However, it is important to note that anticoagulant medications are more likely than others to cause harm due
to complex dosing, insufficient monitoring, and inconsistent patient compliance. This National Patient Safety
Goal has great potential to positively impact the safety of patients on this class of medications, including
improving patient outcomes.
To achieve better patient outcomes, patient education is a vital component of an anticoagulation therapy
program. Effective anticoagulation education includes face-to-face interaction with a trained professional who
works closely with patients to be sure that they understand the risks involved with anticoagulation therapy
and the precautions they need to take. The use of standardized practices for anticoagulation therapy that
include patient involvement can reduce the risk of adverse drug events associated with heparin
(unfractionated), low molecular weight heparin, warfarin, and direct oral anticoagulants (DOACs).
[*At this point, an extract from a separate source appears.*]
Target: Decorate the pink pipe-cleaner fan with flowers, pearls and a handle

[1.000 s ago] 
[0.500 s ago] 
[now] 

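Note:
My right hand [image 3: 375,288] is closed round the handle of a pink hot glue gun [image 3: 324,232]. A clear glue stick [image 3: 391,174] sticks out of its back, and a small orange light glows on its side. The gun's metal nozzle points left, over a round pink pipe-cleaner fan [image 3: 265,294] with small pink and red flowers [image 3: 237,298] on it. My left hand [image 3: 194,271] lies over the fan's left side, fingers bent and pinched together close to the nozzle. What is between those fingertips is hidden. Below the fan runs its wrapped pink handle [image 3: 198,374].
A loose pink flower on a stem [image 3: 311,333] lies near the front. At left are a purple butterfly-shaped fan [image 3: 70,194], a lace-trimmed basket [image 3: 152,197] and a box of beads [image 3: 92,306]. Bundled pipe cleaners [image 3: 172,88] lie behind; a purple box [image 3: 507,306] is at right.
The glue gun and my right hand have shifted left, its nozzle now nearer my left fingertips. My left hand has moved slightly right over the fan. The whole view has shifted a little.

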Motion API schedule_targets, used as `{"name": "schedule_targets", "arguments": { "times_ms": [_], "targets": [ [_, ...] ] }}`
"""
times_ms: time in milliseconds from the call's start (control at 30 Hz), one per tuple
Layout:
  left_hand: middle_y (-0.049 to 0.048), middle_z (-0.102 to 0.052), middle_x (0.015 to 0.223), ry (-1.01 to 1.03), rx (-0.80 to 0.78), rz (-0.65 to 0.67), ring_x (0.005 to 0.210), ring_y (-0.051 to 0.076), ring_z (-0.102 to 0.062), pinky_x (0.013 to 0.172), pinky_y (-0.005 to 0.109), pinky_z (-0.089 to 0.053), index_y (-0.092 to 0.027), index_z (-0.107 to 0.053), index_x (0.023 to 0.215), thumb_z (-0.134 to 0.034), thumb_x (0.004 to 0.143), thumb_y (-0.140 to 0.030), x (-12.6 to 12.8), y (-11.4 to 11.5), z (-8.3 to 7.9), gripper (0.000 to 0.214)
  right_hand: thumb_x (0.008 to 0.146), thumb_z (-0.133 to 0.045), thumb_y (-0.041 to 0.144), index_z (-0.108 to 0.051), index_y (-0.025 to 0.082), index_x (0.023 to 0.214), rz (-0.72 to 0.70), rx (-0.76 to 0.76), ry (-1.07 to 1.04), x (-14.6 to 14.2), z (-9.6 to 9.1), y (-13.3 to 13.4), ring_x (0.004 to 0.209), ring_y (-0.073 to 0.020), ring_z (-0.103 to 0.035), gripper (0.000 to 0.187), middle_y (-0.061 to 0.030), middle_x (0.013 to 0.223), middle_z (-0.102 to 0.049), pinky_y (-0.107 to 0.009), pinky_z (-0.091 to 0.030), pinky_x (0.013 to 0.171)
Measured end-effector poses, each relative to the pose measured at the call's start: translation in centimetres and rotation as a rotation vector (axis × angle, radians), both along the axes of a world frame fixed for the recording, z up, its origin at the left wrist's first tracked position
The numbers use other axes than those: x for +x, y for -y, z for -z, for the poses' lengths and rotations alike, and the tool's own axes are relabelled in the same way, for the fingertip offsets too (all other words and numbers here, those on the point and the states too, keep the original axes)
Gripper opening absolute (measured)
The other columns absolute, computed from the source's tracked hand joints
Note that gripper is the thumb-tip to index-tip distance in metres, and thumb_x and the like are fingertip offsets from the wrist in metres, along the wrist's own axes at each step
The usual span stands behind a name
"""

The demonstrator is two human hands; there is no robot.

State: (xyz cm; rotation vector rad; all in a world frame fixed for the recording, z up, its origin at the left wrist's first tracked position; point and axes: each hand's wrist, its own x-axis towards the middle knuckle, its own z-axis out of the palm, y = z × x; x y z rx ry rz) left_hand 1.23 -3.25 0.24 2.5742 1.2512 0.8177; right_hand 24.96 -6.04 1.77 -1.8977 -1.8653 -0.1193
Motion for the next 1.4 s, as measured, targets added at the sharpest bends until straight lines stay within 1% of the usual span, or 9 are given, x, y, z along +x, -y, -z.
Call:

Element(s) of Performance for NPSG.03.05.01
1.
The hospital uses approved protocols and evidence-based practice guidelines for the initiation and
maintenance of anticoagulant therapy that address medication selection; dosing, including
adjustments for age and renal or liver function; drug–drug and drug–food interactions; and other risk
factors as applicable.
2.
The hospital uses approved protocols and evidence-based practice guidelines for reversal of
anticoagulation and management of bleeding events related to each anticoagulant medication.
3.
The hospital uses approved protocols and evidence-based practice guidelines for perioperative
management of all patients on oral anticoagulants.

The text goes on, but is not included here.